** ASSIGNMENT **
After finding the line containing "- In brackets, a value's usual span" below, please output that line and each following one through the line containing "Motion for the", exactly as written.
»»
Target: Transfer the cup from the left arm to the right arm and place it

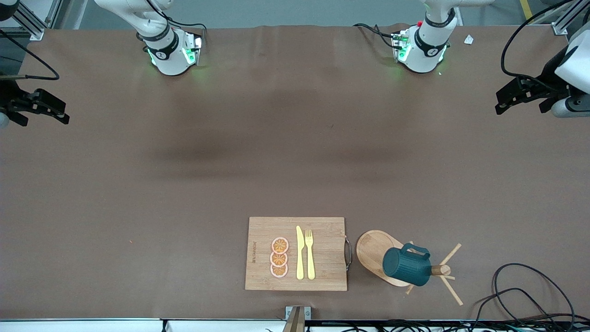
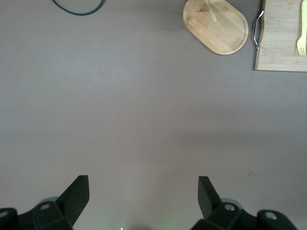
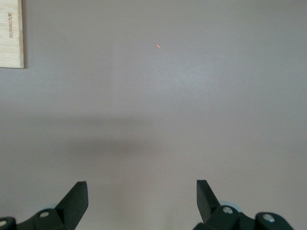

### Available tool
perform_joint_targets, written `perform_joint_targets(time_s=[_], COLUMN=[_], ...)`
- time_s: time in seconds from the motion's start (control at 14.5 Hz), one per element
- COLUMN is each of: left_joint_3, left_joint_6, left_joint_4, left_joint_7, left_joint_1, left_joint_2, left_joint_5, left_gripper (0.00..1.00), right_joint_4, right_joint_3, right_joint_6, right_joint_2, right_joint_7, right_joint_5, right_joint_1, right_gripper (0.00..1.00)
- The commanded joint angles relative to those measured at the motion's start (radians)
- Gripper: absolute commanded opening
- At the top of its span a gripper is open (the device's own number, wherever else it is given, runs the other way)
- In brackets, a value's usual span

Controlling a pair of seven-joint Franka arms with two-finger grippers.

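Right hand [image 1: 39, 107] hangs wide open over the desk's [image 1: 184, 184] edge, waiting. At five o'clock from it sits the cutting board [image 1: 322, 272]. The cup [image 1: 405, 266] hangs on the wooden rack [image 1: 368, 249] beside it. Left hand [image 1: 521, 94], spread wide, is at one o'clock from the cup, well apart.

Brown table [image 1: 184, 184] carries cutting board [image 1: 322, 276], oval-based wooden mug stand [image 1: 368, 251].

Robot lab — aluminium framing [image 1: 27, 23], cables [image 1: 511, 288]

Cutting board [image 1: 322, 230] — orange slices [image 1: 279, 257], knife [image 1: 300, 252], fork [image 1: 309, 253].
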State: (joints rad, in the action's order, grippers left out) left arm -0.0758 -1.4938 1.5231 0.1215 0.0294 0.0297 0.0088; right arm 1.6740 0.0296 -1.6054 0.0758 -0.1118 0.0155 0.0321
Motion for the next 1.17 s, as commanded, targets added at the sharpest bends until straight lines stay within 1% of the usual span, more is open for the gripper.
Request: perform_joint_targets(time_s=[0.0, 0.21, 0.48, 0.69, 0.83, 1.1], left_joint_3=[0.004, 0.005, 0.019, 0.017, 0.017, 0.016], left_joint_6=[0.006, 0.006, -0.003, -0.005, -0.019, -0.176], left_joint_4=[-0.014, -0.014, -0.023, -0.075, -0.100, -0.097], left_joint_7=[0.006, 0.003, 0.007, 0.032, 0.154, 0.349], left_joint_1=[-0.003, -0.005, -0.003, 0.003, 0.004, 0.007], left_joint_2=[0.004, 0.004, -0.020, -0.068, -0.094, -0.137], left_joint_5=[0.008, 0.011, 0.023, 0.008, -0.018, -0.087], left_gripper=[1.00, 1.00, 1.00, 1.00, 1.00, 1.00], right_joint_4=[0.016, 0.016, 0.016, 0.016, 0.016, 0.016], right_joint_3=[-0.008, -0.008, -0.008, -0.008, -0.008, -0.008], right_joint_6=[0.001, 0.001, 0.001, 0.002, 0.002, 0.002], right_joint_2=[0.022, 0.024, 0.024, 0.024, 0.024, 0.024], right_joint_7=[-0.017, -0.017, -0.017, -0.017, -0.017, -0.017], right_joint_5=[-0.009, -0.009, -0.009, -0.009, -0.009, -0.009], right_joint_1=[0.012, 0.012, 0.011, 0.011, 0.011, 0.009], right_gripper=[1.00, 1.00, 1.00, 1.00, 1.00, 1.00])
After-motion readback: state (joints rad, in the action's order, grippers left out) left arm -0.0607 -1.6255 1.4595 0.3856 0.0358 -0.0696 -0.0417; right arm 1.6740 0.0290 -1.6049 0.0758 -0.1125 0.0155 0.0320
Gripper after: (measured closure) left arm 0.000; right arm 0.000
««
** WRITTEN RESPONSE **
- In brackets, a value's usual span

Controlling a pair of seven-joint Franka arms with two-finger grippers.

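Right hand [image 1: 39, 107] hangs wide open over the desk's [image 1: 184, 184] edge, waiting. At five o'clock from it sits the cutting board [image 1: 322, 272]. The cup [image 1: 405, 266] hangs on the wooden rack [image 1: 368, 249] beside it. Left hand [image 1: 521, 94], spread wide, is at one o'clock from the cup, well apart.

Brown table [image 1: 184, 184] carries cutting board [image 1: 322, 276], oval-based wooden mug stand [image 1: 368, 251].

Robot lab — aluminium framing [image 1: 27, 23], cables [image 1: 511, 288]

Cutting board [image 1: 322, 230] — orange slices [image 1: 279, 257], knife [image 1: 300, 252], fork [image 1: 309, 253].
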State: (joints rad, in the action's order, grippers left out) left arm -0.0758 -1.4938 1.5231 0.1215 0.0294 0.0297 0.0088; right arm 1.6740 0.0296 -1.6054 0.0758 -0.1118 0.0155 0.0321
Motion for the next 1.17 s, as commanded, targets added at the sharpest bends until straight lines stay within 1% of the usual span, more is open for the gripper.

There is nothing more to this answer.